WinAPI _Interlocked* intrinsic functions for char, short

Question

I need to use _Interlocked*** function on char or short, but it takes long pointer as input. It seems that there is function _InterlockedExchange8, I don't see any documentation on that. Looks like this is undocumented feature. Also compiler wasn't able to find _InterlockedAdd8 function. I would appreciate any information on that functions, recommendations to use/not to use and other solutions as well.

update 1

I'll try to simplify the question. How can I make this work?

struct X
{
    char data;
};

X atomic_exchange(X another)
{
    return _InterlockedExchange( ??? );
}

I see two possible solutions

Use _InterlockedExchange8
Cast another to long, do exchange and cast result back to X

First one is obviously bad solution. Second one looks better, but how to implement it?

update 2

What do you think about something like this?

template <typename T, typename U>
class padded_variable
{
public:
    padded_variable(T v): var(v) {}
    padded_variable(U v): var(*static_cast<T*>(static_cast<void*>(&v))) {}
    U& cast()
    {
        return *static_cast<U*>(static_cast<void*>(&var));
    }
    T& get()
    {
        return var;
    }
private:
    T var;
    char padding[sizeof(U) - sizeof(T)];
};

struct X
{
    char data;
};

template <typename T, int S = sizeof(T)> class var;
template <typename T> class var<T, 1>
{
public:
    var(): data(T()) {}
    T atomic_exchange(T another)
    {
        padded_variable<T, long> xch(another);
        padded_variable<T, long> res(_InterlockedExchange(&data.cast(), xch.cast()));
        return res.get();
    }
private:
    padded_variable<T, long> data;
};

Thanks.

Could you tell us _why_ you need to use the Interlocked* functions?
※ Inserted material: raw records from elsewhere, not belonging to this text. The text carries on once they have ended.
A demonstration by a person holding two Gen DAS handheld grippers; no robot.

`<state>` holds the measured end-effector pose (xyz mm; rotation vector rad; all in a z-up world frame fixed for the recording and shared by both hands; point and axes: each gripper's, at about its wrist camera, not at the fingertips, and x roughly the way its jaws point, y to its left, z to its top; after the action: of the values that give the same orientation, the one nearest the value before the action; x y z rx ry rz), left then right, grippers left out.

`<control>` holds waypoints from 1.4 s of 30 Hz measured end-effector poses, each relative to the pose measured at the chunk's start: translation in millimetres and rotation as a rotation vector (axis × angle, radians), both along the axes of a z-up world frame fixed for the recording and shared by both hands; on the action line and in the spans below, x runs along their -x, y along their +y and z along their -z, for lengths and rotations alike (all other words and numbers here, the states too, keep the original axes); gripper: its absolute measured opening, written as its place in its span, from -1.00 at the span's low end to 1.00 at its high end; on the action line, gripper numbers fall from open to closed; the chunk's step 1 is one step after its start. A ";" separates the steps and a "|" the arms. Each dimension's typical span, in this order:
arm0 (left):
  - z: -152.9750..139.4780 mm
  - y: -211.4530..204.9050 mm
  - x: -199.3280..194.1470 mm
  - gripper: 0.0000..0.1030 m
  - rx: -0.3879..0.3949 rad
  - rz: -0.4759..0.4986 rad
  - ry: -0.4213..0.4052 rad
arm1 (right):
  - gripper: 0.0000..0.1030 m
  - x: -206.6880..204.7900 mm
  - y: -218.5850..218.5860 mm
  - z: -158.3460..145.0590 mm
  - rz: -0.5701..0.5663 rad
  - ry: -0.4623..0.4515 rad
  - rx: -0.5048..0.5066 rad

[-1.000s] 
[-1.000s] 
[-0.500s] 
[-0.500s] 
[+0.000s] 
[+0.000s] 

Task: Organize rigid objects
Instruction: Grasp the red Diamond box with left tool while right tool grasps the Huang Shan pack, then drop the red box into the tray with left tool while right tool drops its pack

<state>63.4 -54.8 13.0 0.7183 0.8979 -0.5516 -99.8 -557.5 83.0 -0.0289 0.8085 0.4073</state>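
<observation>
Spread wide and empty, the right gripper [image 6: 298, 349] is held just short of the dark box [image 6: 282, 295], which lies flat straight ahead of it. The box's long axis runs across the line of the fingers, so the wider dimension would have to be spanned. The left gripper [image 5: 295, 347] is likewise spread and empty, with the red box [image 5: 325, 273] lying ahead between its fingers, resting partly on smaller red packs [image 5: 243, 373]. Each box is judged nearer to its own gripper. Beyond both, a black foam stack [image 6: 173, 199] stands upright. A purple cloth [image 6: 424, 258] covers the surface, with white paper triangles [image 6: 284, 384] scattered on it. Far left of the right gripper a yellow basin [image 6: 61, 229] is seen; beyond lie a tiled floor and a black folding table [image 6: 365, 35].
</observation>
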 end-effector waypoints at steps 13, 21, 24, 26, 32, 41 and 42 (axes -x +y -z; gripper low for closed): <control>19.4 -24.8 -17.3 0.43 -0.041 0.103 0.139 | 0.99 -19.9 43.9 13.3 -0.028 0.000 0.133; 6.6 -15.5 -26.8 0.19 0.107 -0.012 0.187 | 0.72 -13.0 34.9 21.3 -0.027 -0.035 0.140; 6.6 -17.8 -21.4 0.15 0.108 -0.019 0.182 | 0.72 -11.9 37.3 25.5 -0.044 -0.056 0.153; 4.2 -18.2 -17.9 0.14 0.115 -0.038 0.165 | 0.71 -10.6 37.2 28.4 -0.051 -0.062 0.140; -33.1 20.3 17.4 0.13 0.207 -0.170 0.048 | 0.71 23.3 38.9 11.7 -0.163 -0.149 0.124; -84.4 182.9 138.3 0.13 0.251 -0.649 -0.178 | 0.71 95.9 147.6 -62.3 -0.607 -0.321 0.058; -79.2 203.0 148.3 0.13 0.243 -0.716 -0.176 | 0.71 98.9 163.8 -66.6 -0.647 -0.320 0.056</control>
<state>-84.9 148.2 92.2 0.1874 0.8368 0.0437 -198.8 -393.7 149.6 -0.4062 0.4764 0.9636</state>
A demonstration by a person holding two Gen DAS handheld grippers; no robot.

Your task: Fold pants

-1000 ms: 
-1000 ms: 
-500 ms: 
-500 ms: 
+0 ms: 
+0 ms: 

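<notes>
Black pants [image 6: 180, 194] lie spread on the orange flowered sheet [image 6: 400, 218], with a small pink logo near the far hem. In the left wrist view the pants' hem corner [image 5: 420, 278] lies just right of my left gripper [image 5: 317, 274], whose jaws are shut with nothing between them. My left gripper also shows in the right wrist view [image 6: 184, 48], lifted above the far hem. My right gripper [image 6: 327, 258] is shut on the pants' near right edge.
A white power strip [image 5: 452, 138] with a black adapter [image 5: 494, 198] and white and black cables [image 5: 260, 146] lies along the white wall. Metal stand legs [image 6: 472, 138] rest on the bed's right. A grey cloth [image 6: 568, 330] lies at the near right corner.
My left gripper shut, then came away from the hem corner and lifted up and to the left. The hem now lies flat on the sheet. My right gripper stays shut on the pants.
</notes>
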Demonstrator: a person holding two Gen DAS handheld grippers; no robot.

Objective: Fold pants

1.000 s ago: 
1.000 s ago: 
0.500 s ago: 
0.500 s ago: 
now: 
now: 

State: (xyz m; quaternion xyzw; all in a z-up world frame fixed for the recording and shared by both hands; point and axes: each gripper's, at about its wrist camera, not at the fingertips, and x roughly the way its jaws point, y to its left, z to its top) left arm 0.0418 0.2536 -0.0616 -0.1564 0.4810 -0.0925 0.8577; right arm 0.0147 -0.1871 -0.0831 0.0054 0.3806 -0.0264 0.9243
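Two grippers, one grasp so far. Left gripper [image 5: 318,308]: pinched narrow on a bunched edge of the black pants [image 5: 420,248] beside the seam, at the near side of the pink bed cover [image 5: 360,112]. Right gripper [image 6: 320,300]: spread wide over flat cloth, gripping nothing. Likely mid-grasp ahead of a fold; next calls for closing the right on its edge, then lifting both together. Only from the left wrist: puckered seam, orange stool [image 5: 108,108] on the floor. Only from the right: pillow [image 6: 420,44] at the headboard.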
It's very hard to suggest solutions without knowing what the problem is. Even the mighty internet can't seem to find _InterlockedExchange8, except for one post about the Windows DDK. — molbdnilo, Feb 22 '11 at 06:11
What do you mean? I need to use Interlocked functions for the purpose they are made for - atomic RMW operation with variable. _InterlockedExchange8 cannot be found in internet, that's what I said, but compiler still can find it. — ledokol, Feb 22 '11 at 06:20
If there's no documentation for a function anywhere, it's a definite sign that you need a different solution. Nobody can suggest other solutions than Interlocked* unless you say what problem you're trying to solve by using them. And "I need to do atomic RMW" is not your problem, it's your solution. If you provide some background on _why_ you need to do that you're more likely to get suggestions. — molbdnilo, Feb 22 '11 at 07:13
@molbdnilo: That's my problem, I need to do atomic RMW operation on specified variable. I really don't understand what do you want to hear. I have a variable which I want to change atomically from different threads. The function that changes this variable has to be thread-safe. — ledokol, Feb 22 '11 at 07:21
you wrote - `did your boss come to you and say "you need to do an atomic RMW operation on a variable"`. Yes, my task is to implement class which behaves like that. This is the exact problem that needs to get resolved, nothing can be changed here. Suppose I have function swap, which needs to atomically swap internal variable with another one and return the old one. This is template class, template argument might be int, short, long or some POD structure with size less then sizeof(long), otherwise it is not implemented. — ledokol, Feb 22 '11 at 08:11
@ledokol: so if it isn't possible, you'll get fired? ;) The point here is that you need to do it *in order to make something else work*. So what's important isn't really the atomic swap itself, but the *other* problem that it solves. — jalf, Feb 22 '11 at 12:14

score 2 · Answer 1 · answered Apr 04 '11 at 06:19

It's pretty easy to make 8-bit and 16-bit interlocked functions but the reason they're not included in WinAPI is due to IA64 portability. If you want to support Win64 the assembler cannot be inline as MSVC no longer supports it. As external function units, using MASM64, they will not be as fast as inline code or intrinsics so you are wiser to investigate promoting algorithms to use 32-bit and 64-bit atomic operations instead.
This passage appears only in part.